Mirroring failed hard drive with dd

As long as the hard drive is rotating and it is identified by BIOS at boot time, one can make a copy out of it using dd.

Creating a hard drive image:

dd bs=512 if=/dev/adx of=drive.dmg conv=noerror,sync

if=file: Specifies the input path. Standard input is the default.
of=file Specifies the output path. Standard output is the default. If the seek=expr conversion is not also specified, the output file will be truncated before the copy begins, unless conv=notrunc is specified.

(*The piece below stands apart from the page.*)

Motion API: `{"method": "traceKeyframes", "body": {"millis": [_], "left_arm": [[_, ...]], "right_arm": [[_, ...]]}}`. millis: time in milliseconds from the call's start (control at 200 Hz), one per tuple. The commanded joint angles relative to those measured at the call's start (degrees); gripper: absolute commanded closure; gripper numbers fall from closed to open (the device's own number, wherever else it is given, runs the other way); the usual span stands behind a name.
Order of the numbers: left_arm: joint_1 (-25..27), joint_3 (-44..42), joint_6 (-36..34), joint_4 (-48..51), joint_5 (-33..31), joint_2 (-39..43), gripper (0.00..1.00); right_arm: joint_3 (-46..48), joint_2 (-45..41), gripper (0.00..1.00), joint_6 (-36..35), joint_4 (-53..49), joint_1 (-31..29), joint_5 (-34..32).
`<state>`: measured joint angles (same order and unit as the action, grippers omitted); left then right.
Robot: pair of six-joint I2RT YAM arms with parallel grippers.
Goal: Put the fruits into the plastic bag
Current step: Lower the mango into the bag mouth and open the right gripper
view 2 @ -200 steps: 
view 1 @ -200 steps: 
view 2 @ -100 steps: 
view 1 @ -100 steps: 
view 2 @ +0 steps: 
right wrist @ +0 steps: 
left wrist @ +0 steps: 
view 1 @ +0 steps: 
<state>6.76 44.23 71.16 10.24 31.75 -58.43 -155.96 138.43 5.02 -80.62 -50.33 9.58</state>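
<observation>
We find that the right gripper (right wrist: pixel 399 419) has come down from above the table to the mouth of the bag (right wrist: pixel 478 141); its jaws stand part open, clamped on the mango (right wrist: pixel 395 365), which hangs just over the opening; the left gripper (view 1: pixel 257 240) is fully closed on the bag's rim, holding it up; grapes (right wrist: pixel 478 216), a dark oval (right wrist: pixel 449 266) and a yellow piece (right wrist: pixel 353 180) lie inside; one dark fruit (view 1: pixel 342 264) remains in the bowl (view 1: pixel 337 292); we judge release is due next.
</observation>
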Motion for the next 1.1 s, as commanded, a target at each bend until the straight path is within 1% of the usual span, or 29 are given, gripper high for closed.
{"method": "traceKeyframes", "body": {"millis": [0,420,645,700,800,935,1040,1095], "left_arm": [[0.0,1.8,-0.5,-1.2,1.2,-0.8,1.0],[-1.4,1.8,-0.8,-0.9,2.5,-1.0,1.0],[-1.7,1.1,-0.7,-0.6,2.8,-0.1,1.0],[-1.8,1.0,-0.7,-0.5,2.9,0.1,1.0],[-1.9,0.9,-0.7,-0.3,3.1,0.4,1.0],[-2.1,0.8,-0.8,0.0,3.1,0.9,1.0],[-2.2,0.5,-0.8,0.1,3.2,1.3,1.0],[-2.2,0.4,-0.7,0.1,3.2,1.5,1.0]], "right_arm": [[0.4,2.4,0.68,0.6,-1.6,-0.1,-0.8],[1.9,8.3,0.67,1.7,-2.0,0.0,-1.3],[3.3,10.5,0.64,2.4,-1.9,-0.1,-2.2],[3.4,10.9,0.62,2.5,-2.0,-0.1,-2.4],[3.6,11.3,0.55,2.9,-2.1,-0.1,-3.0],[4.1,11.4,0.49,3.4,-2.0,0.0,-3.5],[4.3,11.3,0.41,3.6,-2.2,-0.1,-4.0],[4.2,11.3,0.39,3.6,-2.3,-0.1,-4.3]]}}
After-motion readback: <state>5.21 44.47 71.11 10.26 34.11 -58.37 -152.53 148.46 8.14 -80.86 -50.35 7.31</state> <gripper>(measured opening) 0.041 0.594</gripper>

If seek=expr is specified, but conv=notrunc is not, the effect of the copy will be to preserve the blocks in the output file over which dd seeks, but no other portion of the output file will be preserved. (If the size of the seek plus the size of the input file is less than the previous size of the output file, the output file is shortened by the copy.)

bs=n: Sets both input and output block sizes to n bytes, superseding ibs= and obs=. If no conversion other than sync, noerror, and notrunc is specified, each input block is copied to the output as a single block without aggregating short blocks.

conv=value[,value. . . ]: Where values are comma-separated symbols

noerror: Does not stop processing on an input error. When an input error occurs, a diagnostic message is written on standard error, followed by the current input and output block counts in the same format as used at completion. If the sync conversion is specified, the missing input is replaced with null bytes and processed normally. Otherwise, the input block will be omitted from the output.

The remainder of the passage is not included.